> WHAT TO WORK ON: Every line below that carries the word "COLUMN" needs to be copied.

> EXTRACTED ENTRIES:
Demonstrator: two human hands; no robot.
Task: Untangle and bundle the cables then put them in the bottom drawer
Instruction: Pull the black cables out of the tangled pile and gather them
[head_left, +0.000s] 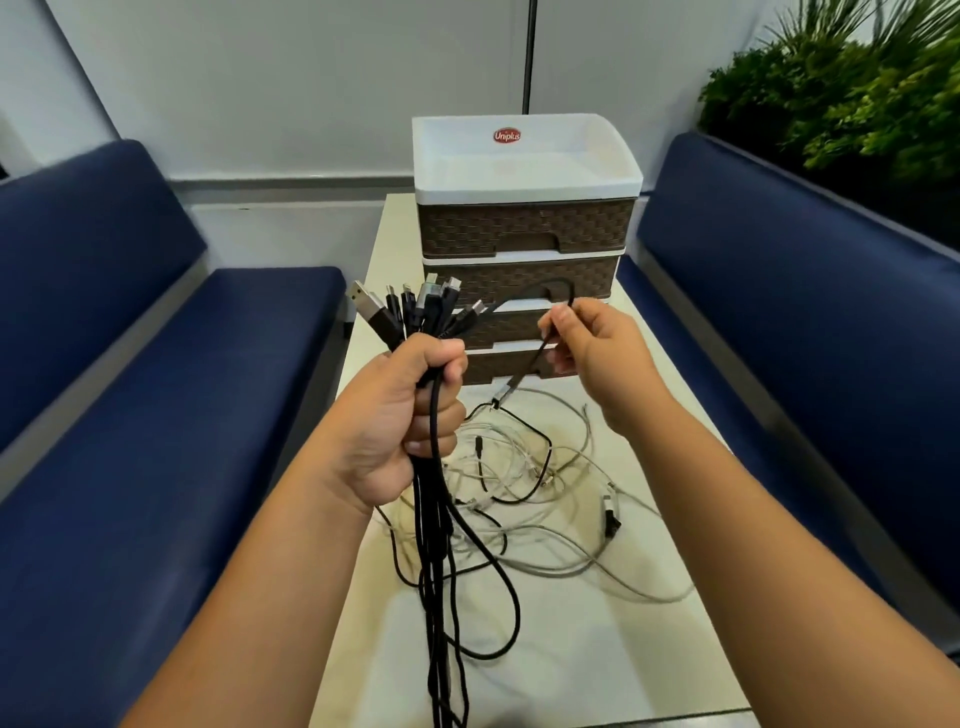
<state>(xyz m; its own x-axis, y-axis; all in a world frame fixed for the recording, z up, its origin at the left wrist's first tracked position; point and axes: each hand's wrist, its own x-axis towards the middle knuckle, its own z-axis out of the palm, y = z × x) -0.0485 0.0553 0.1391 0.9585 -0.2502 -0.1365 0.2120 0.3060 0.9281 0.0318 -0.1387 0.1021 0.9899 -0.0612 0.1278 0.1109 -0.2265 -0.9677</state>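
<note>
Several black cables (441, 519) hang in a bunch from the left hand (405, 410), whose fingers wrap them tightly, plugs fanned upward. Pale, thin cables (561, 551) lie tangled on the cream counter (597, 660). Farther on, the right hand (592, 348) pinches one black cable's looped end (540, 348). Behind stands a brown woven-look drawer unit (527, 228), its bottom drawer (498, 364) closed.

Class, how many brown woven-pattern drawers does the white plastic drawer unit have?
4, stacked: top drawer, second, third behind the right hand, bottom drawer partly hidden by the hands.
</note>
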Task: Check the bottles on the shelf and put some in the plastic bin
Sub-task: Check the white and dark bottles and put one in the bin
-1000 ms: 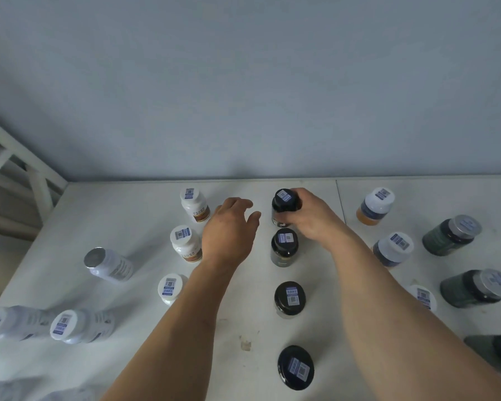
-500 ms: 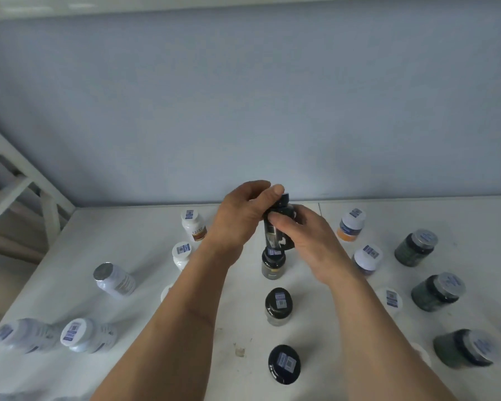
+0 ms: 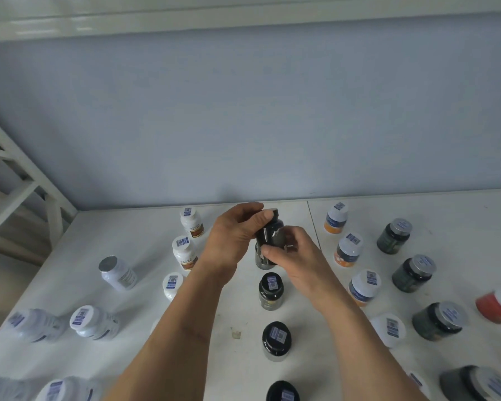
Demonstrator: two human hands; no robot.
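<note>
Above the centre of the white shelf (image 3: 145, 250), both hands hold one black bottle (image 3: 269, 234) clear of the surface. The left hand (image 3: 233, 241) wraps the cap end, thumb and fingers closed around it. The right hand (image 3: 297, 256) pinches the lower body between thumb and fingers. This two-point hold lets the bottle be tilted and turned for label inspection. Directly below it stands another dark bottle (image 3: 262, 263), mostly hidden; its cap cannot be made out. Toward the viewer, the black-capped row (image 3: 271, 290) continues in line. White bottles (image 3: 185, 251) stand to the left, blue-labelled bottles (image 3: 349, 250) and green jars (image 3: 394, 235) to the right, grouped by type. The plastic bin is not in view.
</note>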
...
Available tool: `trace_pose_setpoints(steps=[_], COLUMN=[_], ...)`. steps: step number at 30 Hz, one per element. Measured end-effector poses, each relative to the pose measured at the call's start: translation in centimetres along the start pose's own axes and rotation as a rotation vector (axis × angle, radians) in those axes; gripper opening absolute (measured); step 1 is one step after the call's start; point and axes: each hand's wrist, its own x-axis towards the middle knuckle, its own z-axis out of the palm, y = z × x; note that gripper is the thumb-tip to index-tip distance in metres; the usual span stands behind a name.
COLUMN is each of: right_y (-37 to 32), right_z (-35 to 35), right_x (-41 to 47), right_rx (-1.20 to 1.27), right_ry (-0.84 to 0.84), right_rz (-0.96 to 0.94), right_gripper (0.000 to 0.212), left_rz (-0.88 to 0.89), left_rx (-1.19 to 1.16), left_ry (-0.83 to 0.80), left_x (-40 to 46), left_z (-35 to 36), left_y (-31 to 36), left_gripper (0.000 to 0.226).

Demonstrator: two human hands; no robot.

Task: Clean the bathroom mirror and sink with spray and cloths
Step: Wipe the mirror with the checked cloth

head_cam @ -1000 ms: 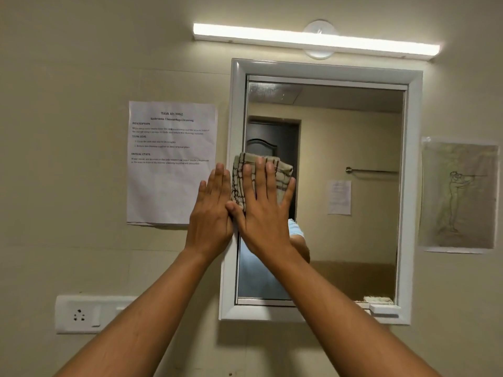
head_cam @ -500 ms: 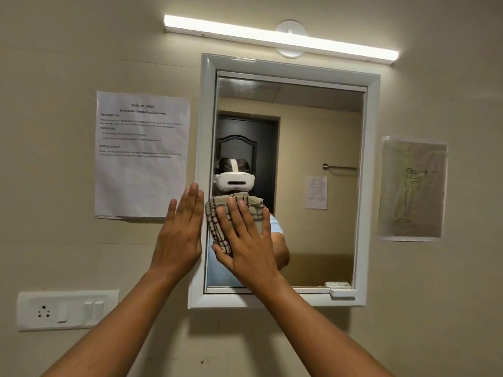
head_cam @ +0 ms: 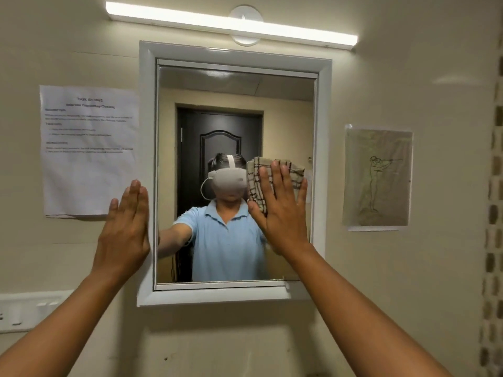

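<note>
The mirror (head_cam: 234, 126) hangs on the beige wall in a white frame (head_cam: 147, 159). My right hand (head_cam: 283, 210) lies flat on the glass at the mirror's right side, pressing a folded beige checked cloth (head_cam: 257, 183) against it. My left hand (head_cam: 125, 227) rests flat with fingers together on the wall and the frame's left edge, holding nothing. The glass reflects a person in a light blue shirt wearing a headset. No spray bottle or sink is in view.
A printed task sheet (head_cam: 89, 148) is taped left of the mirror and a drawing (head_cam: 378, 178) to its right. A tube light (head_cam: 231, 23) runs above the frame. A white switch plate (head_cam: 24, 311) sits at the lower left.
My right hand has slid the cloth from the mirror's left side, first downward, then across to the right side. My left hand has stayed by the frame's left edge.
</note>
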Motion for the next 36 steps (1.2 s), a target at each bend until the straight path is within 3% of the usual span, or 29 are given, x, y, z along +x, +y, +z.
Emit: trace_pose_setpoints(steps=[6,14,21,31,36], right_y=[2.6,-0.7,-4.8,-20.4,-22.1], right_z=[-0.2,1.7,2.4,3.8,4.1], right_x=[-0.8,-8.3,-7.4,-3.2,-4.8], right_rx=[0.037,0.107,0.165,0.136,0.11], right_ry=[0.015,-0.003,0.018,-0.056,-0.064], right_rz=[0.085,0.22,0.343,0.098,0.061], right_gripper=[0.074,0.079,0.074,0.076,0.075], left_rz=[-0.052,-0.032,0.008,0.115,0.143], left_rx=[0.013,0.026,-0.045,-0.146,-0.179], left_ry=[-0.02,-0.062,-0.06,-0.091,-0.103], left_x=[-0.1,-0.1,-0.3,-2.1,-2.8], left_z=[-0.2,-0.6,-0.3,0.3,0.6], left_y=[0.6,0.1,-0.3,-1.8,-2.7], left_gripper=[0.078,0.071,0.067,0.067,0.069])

> TASK SOLUTION:
Available tool: `trace_pose_setpoints(steps=[_], COLUMN=[_], ...)`. steps: step number at 30 Hz, one per element. Measured end-effector poses, each relative to the pose measured at the call's start: translation in centimetres along the start pose's own axes and rotation as a rotation vector (axis × angle, radians) in those axes; gripper opening absolute (measured); step 1 is one step after the call's start; point and axes: each hand's wrist, its own x-axis towards the middle knuckle, its own z-axis out of the palm, y = z × x; note that gripper is the thumb-tip to index-tip distance in metres; the usual span stands behind a name.
COLUMN is each of: right_y (-37 to 32), right_z (-35 to 35), right_x (-41 to 47), right_rx (-1.20 to 1.27), right_ry (-0.84 to 0.84), right_rz (-0.96 to 0.94), right_gripper (0.000 to 0.212), left_rz (-0.88 to 0.89), left_rx (-1.19 to 1.16), left_ry (-0.83 to 0.80), left_x (-40 to 46), left_z (-35 to 36), left_y (-31 to 36), left_gripper (0.000 to 0.226).

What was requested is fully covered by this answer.